Task brief -
Return every line from the one with "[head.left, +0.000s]" through the one with "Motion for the", inclusive, exactly as it appears below.

Available data -
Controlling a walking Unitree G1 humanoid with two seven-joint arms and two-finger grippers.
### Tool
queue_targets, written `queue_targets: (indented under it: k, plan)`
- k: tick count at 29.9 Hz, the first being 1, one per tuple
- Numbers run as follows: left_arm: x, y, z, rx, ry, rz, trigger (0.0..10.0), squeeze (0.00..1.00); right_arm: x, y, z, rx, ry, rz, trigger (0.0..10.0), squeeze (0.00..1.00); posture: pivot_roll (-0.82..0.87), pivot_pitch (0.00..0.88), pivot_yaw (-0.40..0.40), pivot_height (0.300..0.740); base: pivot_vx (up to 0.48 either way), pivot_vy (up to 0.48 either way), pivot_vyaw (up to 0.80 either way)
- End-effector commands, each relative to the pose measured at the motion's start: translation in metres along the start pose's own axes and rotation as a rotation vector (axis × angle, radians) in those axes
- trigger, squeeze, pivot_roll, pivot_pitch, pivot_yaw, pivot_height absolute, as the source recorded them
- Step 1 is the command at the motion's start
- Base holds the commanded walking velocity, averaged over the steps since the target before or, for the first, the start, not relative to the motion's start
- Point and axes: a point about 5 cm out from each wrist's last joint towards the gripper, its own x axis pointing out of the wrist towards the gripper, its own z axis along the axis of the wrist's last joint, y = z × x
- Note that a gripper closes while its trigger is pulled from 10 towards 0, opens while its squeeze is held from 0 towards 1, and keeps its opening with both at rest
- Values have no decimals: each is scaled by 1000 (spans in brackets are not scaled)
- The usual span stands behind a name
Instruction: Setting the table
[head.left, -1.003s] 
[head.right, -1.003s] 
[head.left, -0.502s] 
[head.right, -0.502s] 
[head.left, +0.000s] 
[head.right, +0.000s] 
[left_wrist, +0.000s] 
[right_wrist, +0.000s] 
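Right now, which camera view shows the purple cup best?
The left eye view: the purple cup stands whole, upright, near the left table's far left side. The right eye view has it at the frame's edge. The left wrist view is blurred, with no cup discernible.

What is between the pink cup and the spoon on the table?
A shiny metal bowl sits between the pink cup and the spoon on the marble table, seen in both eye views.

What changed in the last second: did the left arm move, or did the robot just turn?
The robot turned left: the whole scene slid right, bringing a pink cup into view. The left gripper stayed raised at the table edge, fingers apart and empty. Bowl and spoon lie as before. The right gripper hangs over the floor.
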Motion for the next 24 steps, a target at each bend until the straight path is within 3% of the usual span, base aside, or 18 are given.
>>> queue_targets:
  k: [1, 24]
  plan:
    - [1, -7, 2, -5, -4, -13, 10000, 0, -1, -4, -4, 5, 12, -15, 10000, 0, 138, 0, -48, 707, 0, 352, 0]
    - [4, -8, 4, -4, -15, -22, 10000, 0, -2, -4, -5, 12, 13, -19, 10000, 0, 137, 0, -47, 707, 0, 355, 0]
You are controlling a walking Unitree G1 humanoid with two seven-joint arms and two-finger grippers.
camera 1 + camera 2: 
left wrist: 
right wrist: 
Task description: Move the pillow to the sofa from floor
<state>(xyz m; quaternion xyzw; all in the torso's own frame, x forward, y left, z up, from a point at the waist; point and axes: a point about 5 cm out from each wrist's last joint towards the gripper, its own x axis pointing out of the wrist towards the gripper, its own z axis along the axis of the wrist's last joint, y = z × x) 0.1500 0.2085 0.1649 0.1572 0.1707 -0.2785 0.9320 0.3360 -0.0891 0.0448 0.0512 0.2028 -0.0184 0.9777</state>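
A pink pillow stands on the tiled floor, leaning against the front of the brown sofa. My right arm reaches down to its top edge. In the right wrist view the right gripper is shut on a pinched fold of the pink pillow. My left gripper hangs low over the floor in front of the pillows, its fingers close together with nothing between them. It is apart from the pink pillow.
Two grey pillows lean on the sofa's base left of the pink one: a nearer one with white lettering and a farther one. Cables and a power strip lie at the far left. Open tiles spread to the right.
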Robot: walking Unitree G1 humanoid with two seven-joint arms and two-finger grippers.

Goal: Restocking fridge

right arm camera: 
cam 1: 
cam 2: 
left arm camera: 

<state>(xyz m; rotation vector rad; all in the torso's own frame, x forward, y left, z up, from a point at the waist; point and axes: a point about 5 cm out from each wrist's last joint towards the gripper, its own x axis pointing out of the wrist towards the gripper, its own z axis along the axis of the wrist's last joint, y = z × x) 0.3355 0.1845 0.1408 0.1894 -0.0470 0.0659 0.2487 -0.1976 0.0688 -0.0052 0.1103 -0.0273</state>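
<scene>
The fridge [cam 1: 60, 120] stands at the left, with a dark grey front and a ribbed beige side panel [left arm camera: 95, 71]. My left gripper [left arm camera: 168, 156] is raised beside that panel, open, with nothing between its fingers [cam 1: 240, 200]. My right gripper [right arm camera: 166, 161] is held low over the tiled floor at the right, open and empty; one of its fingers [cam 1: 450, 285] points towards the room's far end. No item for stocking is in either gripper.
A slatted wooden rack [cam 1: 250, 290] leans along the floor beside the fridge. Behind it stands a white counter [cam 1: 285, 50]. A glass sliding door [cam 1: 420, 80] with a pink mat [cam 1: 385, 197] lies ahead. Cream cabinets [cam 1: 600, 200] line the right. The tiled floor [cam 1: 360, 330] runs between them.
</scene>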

Answer below -
[head.left, +0.000s] 
[head.right, +0.000s] 
[left_wrist, +0.000s] 
[right_wrist, +0.000s] 
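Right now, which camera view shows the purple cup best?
The left eye view: the purple cup stands whole, upright, near the left table's far left side. The right eye view has it at the frame's edge. The left wrist view is blurred, with no cup discernible.

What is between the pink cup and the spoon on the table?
A shiny metal bowl sits between the pink cup and the spoon on the marble table, seen in both eye views.

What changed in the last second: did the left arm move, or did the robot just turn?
The robot turned left: the whole scene slid right, bringing a pink cup into view. The left gripper stayed raised at the table edge, fingers apart and empty. Bowl and spoon lie as before. The right gripper hangs over the floor.
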Motion for the next 24 steps, a target at each bend until the straight path is within 3% of the usual span, base aside, or 18 are given.

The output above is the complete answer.